PROBLEM TO SOLVE:
Your task is to write out the entire listing exactly, omitting its pictures.

THE DATA:
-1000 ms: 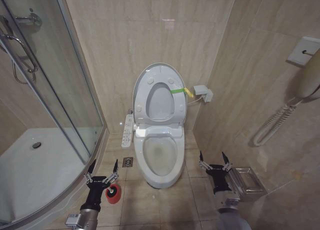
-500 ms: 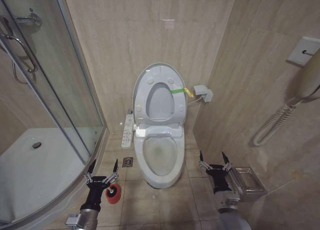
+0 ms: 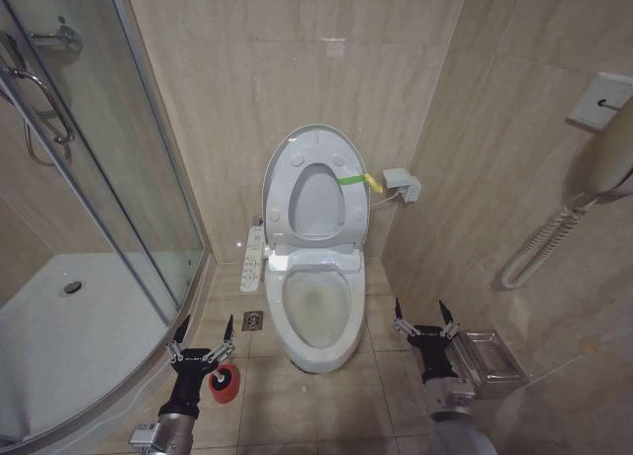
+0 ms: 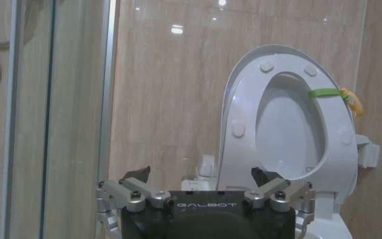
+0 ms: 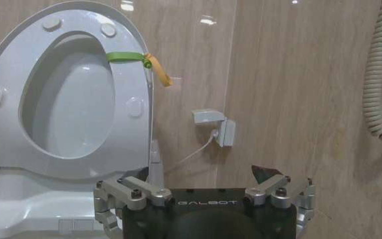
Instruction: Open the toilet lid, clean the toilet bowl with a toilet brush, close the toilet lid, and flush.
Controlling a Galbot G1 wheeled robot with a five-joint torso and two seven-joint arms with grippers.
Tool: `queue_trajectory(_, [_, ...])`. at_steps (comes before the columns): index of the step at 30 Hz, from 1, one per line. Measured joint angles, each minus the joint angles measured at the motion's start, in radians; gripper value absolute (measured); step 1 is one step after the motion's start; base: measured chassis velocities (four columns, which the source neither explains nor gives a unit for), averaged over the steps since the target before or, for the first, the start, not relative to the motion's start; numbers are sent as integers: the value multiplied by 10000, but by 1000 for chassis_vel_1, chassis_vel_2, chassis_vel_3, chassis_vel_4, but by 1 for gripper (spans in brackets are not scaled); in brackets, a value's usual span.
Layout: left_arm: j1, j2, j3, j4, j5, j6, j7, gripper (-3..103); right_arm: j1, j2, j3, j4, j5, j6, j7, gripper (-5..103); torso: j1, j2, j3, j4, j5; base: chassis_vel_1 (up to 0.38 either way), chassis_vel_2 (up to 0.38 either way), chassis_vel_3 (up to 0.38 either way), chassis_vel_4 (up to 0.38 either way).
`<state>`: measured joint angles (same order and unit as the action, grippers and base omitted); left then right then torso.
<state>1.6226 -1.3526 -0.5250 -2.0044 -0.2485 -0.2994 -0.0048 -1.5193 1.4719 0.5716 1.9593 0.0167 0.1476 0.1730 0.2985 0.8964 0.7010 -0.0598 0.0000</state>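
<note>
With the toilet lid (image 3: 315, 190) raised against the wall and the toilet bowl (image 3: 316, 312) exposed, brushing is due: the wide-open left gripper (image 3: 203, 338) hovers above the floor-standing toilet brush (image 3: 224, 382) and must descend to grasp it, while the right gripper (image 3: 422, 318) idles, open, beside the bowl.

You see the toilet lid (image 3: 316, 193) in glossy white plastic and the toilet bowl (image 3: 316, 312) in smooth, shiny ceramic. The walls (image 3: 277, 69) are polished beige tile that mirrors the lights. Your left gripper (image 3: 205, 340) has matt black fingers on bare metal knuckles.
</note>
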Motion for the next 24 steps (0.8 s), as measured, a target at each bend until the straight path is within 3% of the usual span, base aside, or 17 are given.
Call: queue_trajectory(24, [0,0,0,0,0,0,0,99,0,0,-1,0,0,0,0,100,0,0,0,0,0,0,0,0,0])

TASK RESPONSE:
-1000 ms: 
-500 ms: 
+0 ms: 
+0 ms: 
+0 ms: 
Instruction: Open the toilet lid, clean the toilet bowl with a toilet brush, close the toilet lid, and flush.
Controlling a Galbot G1 wheeled robot with a five-joint torso and two seven-joint arms with grippers.
Tool: `queue_trajectory(_, [_, ...])`. at_steps (comes before the columns): index of the step at 30 Hz, from 1, one per line. Measured joint angles, each minus the joint angles measured at the motion's start, in radians; gripper value absolute (measured); step 1 is one step after the motion's start; base: measured chassis velocities (four columns, which the source neither explains nor gives a unit for), averaged over the steps since the target before or, for the first, the start, not relative to the motion's start; numbers are sent as integers: the value multiplied by 10000, but by 1000 for chassis_vel_1, chassis_vel_2, chassis_vel_3, chassis_vel_4, but by 1 for gripper (spans in brackets are not scaled); in brackets, a value's usual span.
Layout: left_arm: j1, j2, j3, j4, j5, j6, j7, gripper (-3..103); right_arm: j1, j2, j3, j4, j5, j6, j7, gripper (-5..103); torso: j1, j2, j3, j4, j5; base: chassis_vel_1 (up to 0.38 either way), chassis_vel_2 (up to 0.38 either way), chassis_vel_3 (up to 0.38 either way), chassis_vel_4 (up to 0.38 either way).
`<state>`: measured joint angles (same order and unit as the action, grippers and base omitted); left then right then torso.
<state>1.6226 -1.3526 -0.5250 -2.0044 -0.2485 -0.2994 -0.0048 -1.5193 1.4719 0.5716 1.9593 0.0167 0.1476 0.1730 0.2985 0.8964 0.7010 -0.0598 0.0000</state>
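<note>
With the toilet lid (image 3: 315, 190) raised against the wall and the toilet bowl (image 3: 316, 312) exposed, brushing is due: the wide-open left gripper (image 3: 203, 338) hovers above the floor-standing toilet brush (image 3: 224, 382) and must descend to grasp it, while the right gripper (image 3: 422, 318) idles, open, beside the bowl.

You see the toilet lid (image 3: 316, 193) in glossy white plastic and the toilet bowl (image 3: 316, 312) in smooth, shiny ceramic. The walls (image 3: 277, 69) are polished beige tile that mirrors the lights. Your left gripper (image 3: 205, 340) has matt black fingers on bare metal knuckles.
</note>
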Motion for the next 24 steps (0.8 s), as measured, a target at each bend until the straight path is within 3% of the usual span, base aside, or 17 are given.
Call: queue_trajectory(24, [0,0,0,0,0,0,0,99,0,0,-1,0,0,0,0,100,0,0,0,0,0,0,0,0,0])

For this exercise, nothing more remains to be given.